Tak kalah menarik juga ada festival kuda lumping serta festival UMKM yang menyuguhkan kuliner khas Temanggung, produk kerajinan dari tembakau, dan fesyen.
Ridlo Amiruddin, Direktur Digra Sinergi Harsa selaku penyelenggara Tlilir Art & Culture Festival menyampaikan, event yang bakal digelar secara tahunan ini merupakan pesta rakyat kesenian dan kebudayaan yang berbasis pada community based tourism.
“Local wisdom sangat kami perhatikan, misal untuk outdoor Fashion Show saja kita bekerja sama dengan pemuda pemudi Karang Taruna, Ibu-ibu PKK, dan Kelompok Wanita Tani. Mereka kita edukasi hanya dalam tiga hari saja namun hasilnya cukup memuaskan kita di catwalk,” ujarnya.
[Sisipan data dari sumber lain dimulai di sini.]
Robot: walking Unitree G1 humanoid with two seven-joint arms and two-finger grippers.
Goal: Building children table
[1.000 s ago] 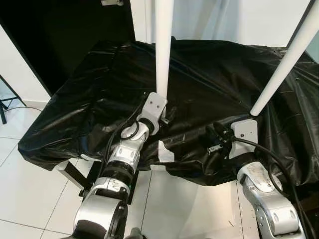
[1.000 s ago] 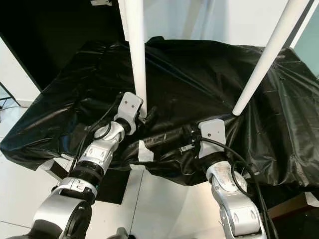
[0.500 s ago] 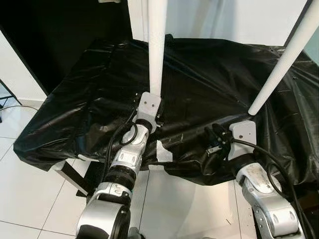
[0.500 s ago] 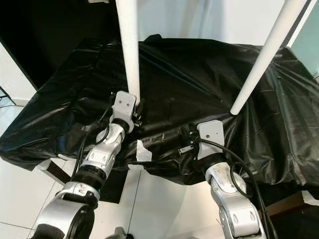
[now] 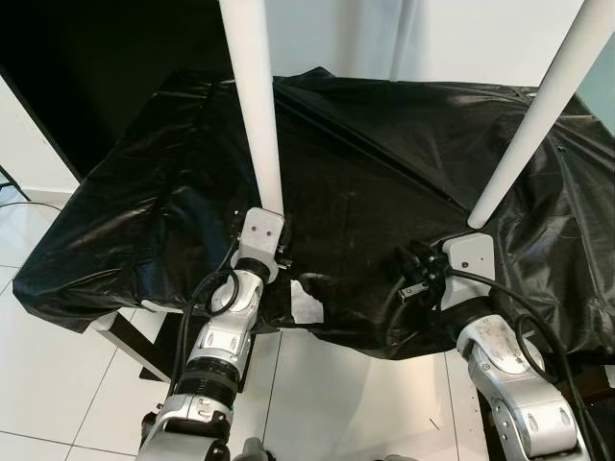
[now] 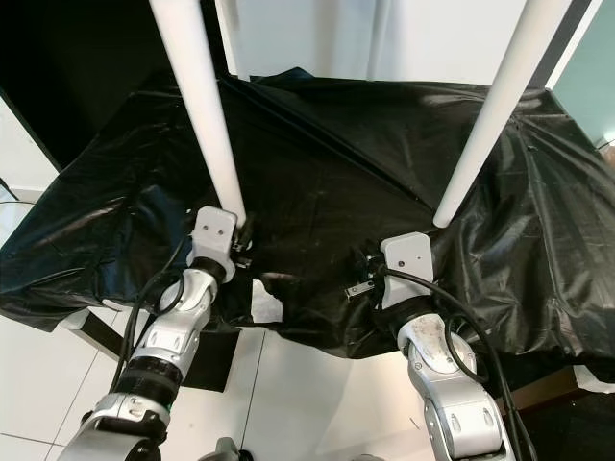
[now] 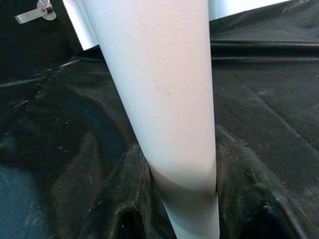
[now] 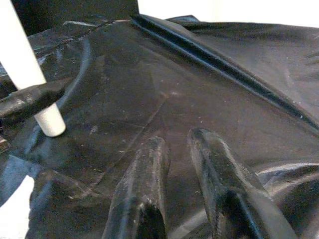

Ridlo menambahkan, untuk penyelenggaraan tahun depan, pihaknya tetap akan menjaga komitmen untuk membangun event yang berbasis pada pariwisata berkelanjutan serta akan lebih banyak bersinergi lagi dengan para stakeholder.
“Untuk penyelenggara event tahun depan jadwalnya akan kita ajukan pada Juli agar menjadi beberapa rangkaian event di lereng gunung di pulau Jawa, seperti Festival 7 Gunung dan Dieng Culture Festival. Ini penting, agar wisatawan adventure dan minat khusus kian bertumbuh,” katanya.